Ella ladeó la cabeza como si se le hubiera ocurrido alguna cosa.
– ¿Tienes un segundo antes de irte? -preguntó tratando de quitarle importancia.
– Claro que sí.
Caminó con paso grave pasillo adelante -Wanda era demasiado armoniosa para caminar simplemente- y yo la seguí sin apartar los ojos de su cuello de cisne. Pasamos por delante de una fuente tan grande y ornamentada que me dieron ganas de echar una moneda; miré furtivamente a una de las aulas con alumnos en absoluto silencio, sólo se les oía respirar profundamente. Parecía un plato de cine: gente despampanante -yo no sé cómo Cuadrados se las arreglaba para encontrar tanta gente estupenda- apretujada en posición de combate, con gesto inexpresivo y piernas abiertas, brazos estirados y rodillas flexionadas en ángulo recto.
Entramos en el despacho que Wanda compartía con Cuadrados a la derecha del pasillo. Ella se sentó en una silla y cruzó las piernas en posición del loto. Yo me senté frente a ella de un modo más convencional aguardando a que hablase, pero vi que cerraba los ojos como tratando de relajarse.
Esperé.
– Que conste que yo no te he dicho nada -advirtió.
– Muy bien.
– Estoy embarazada.
– Vaya, enhorabuena -dije haciendo ademán de levantarme para darle un abrazo.

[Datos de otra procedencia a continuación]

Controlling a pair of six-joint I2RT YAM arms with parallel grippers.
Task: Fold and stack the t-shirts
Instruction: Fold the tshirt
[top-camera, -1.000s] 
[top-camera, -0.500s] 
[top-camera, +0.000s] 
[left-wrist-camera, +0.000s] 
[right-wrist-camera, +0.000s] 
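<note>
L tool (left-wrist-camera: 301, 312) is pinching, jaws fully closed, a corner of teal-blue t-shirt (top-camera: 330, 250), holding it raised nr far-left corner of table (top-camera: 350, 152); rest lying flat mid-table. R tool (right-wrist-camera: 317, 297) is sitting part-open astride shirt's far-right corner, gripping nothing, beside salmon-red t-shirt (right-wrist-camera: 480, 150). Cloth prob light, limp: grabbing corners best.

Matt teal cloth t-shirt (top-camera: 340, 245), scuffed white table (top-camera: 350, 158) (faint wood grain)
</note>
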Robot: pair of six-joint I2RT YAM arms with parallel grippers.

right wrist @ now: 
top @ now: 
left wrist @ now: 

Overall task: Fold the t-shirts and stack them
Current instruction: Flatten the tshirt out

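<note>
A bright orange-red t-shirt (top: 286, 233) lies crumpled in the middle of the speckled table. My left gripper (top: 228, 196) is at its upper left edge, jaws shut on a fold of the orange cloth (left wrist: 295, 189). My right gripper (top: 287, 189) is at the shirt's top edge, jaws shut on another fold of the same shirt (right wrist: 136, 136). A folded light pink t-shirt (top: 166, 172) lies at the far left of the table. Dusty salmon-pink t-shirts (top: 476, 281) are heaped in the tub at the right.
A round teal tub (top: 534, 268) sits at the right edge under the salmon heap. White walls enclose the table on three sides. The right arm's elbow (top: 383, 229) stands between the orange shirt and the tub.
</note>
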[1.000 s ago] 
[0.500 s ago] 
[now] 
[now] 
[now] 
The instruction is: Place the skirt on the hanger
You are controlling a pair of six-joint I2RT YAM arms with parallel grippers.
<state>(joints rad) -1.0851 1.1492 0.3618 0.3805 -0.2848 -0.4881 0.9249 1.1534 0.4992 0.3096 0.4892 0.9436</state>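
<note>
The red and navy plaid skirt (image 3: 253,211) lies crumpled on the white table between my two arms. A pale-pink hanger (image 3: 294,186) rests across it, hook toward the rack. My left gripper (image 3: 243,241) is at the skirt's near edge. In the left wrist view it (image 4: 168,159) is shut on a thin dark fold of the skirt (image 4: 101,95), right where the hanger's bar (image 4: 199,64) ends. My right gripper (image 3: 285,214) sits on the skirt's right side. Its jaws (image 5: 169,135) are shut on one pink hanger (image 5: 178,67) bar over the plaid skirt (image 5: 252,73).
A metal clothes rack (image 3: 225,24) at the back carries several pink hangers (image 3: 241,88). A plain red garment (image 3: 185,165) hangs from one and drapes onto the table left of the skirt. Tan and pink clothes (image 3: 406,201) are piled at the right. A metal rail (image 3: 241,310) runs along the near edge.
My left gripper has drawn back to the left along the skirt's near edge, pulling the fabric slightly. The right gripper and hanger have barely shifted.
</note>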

– A Cuadrados no le hace mucha gracia.
– ¿Qué quieres decir? -pregunté parándome en seco.
– Está que trina.
– ¿Qué?
– A ti no te lo había dicho, ¿verdad?
– No.
– A ti te lo cuenta todo y de esto hace una semana.
Comprendí.
– A lo mejor no me lo ha querido comentar por lo de mi madre -añadí.
– No me salgas con monsergas -replicó mirándome furiosa.
– Bueno, perdona.
Dejó de mirarme y adoptó su semblante imperturbable, que en aquel momento no lo era tanto.
– Yo esperaba darle una alegría.
– Y no se la diste.
– Yo creo que quiere… -parecía no dar con la palabra- que aborte.
Me quedé pasmado.
– ¿Te ha dicho eso?
– No me ha dicho nada, pero está haciendo noches extra con la camioneta y dando más clases.